▶ [EXERCISE DESCRIPTION] Stop after the line that contains "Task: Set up". Until then, retype each line of the entries exactly from the first one, skipping pictures.

▶ [DATASET RECORDS]

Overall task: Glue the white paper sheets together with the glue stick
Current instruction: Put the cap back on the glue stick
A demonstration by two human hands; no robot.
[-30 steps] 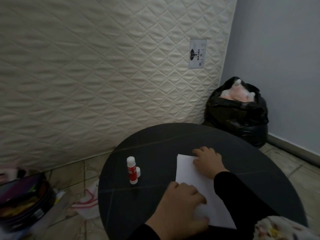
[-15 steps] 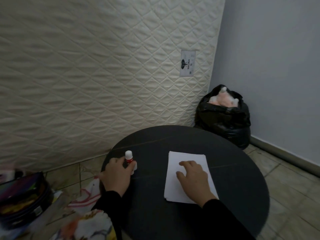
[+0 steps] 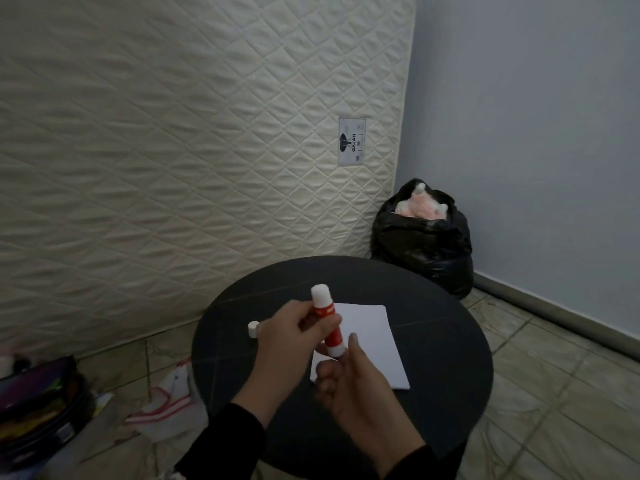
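Observation:
A red-and-white glue stick (image 3: pixel 325 315) is held tilted above the round black table (image 3: pixel 440 341), its white tip up and uncapped. My left hand (image 3: pixel 291 337) grips its red middle. My right hand (image 3: pixel 349 379) pinches its white bottom end with thumb and forefinger. The small white cap (image 3: pixel 253 329) lies on the table just left of my left hand. A stack of white paper sheets (image 3: pixel 372 344) lies flat on the table under and beyond my hands, partly covered by them.
A quilted mattress (image 3: pixel 194 140) leans upright behind the table. A black bag (image 3: pixel 424 244) with pink stuffing stands in the corner. On the tiled floor at left lie a white cloth (image 3: pixel 166 403) and a dark case (image 3: pixel 38 414) of coloured items.
My left hand has lifted the glue stick off the table and brought it over the paper. My right hand left the paper and took the stick's bottom end. The cap stays on the table.

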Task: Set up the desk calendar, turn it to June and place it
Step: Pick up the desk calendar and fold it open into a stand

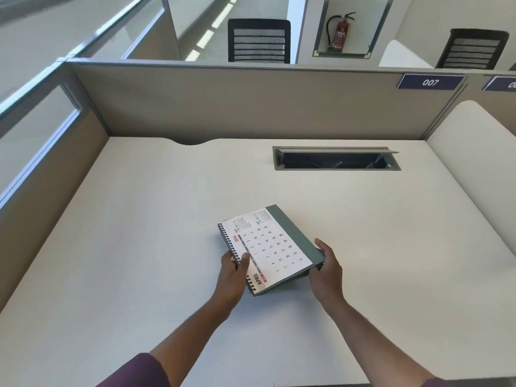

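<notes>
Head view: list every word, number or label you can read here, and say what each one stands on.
"APRIL" on the top page of the desk calendar, near the spiral binding.
"2026" in red on the same page.
Date numbers up to the high twenties in the page's grid; the weekday strip is blurred, the two mini-month blocks too small to read.
"007" on the blue plate on the partition.
A second blue plate is cut off by the frame.
Fire extinguisher label: too small.

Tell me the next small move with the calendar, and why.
Probably spread the green base open so the calendar can stand. It is folded and held just above the desk, left hand at the spiral edge, right hand on the base, and the page shows April, not June.
</notes>
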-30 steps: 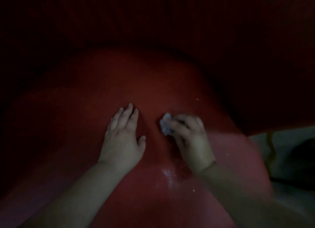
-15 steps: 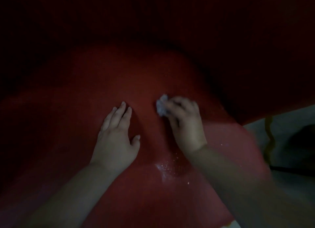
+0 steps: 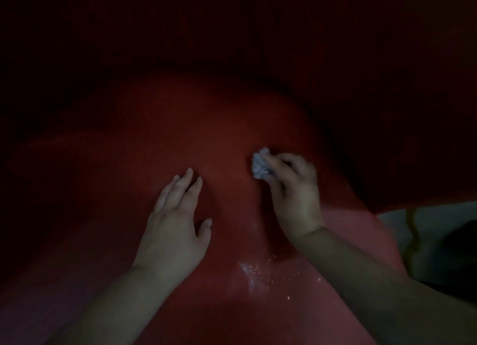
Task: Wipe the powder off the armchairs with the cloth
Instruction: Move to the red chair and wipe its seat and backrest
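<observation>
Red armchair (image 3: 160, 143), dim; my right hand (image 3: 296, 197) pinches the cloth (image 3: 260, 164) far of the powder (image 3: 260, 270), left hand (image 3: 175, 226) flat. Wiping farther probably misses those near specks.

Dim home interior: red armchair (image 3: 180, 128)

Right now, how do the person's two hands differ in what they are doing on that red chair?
The left hand lies flat with straight fingers and holds nothing; the right hand has curled fingers gripping a crumpled pale cloth. The left hand sits nearer the camera; the right hand reaches farther up the red armchair. Both are on the same cushion, with the white powder lying between their wrists.
</observation>
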Motion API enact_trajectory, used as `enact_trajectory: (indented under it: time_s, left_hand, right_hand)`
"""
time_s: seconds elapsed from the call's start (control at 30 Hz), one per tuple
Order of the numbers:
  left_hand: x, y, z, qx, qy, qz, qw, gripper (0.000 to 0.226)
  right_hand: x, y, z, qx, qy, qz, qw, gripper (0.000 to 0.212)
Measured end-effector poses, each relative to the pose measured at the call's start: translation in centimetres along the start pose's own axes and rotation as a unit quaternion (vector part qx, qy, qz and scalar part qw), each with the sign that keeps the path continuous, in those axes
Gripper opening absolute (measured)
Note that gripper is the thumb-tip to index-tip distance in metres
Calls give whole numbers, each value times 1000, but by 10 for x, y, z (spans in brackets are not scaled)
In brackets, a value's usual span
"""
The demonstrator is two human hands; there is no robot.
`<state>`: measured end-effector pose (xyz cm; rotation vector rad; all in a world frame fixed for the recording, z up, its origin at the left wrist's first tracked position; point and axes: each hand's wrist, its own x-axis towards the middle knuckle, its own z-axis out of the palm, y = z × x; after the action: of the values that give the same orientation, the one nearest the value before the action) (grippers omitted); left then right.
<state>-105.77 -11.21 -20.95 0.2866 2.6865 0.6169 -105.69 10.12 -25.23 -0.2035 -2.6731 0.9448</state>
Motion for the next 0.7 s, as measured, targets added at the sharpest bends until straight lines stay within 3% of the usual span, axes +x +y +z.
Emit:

▶ [THE COMPLETED TASK]
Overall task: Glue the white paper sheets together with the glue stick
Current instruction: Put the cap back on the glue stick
A demonstration by two human hands; no robot.
[-30 steps] 
[-15 steps] 
[+0 steps] 
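Observation:
A red-and-white glue stick (image 3: pixel 325 315) is held tilted above the round black table (image 3: pixel 440 341), its white tip up and uncapped. My left hand (image 3: pixel 291 337) grips its red middle. My right hand (image 3: pixel 349 379) pinches its white bottom end with thumb and forefinger. The small white cap (image 3: pixel 253 329) lies on the table just left of my left hand. A stack of white paper sheets (image 3: pixel 372 344) lies flat on the table under and beyond my hands, partly covered by them.
A quilted mattress (image 3: pixel 194 140) leans upright behind the table. A black bag (image 3: pixel 424 244) with pink stuffing stands in the corner. On the tiled floor at left lie a white cloth (image 3: pixel 166 403) and a dark case (image 3: pixel 38 414) of coloured items.
My left hand has lifted the glue stick off the table and brought it over the paper. My right hand left the paper and took the stick's bottom end. The cap stays on the table.
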
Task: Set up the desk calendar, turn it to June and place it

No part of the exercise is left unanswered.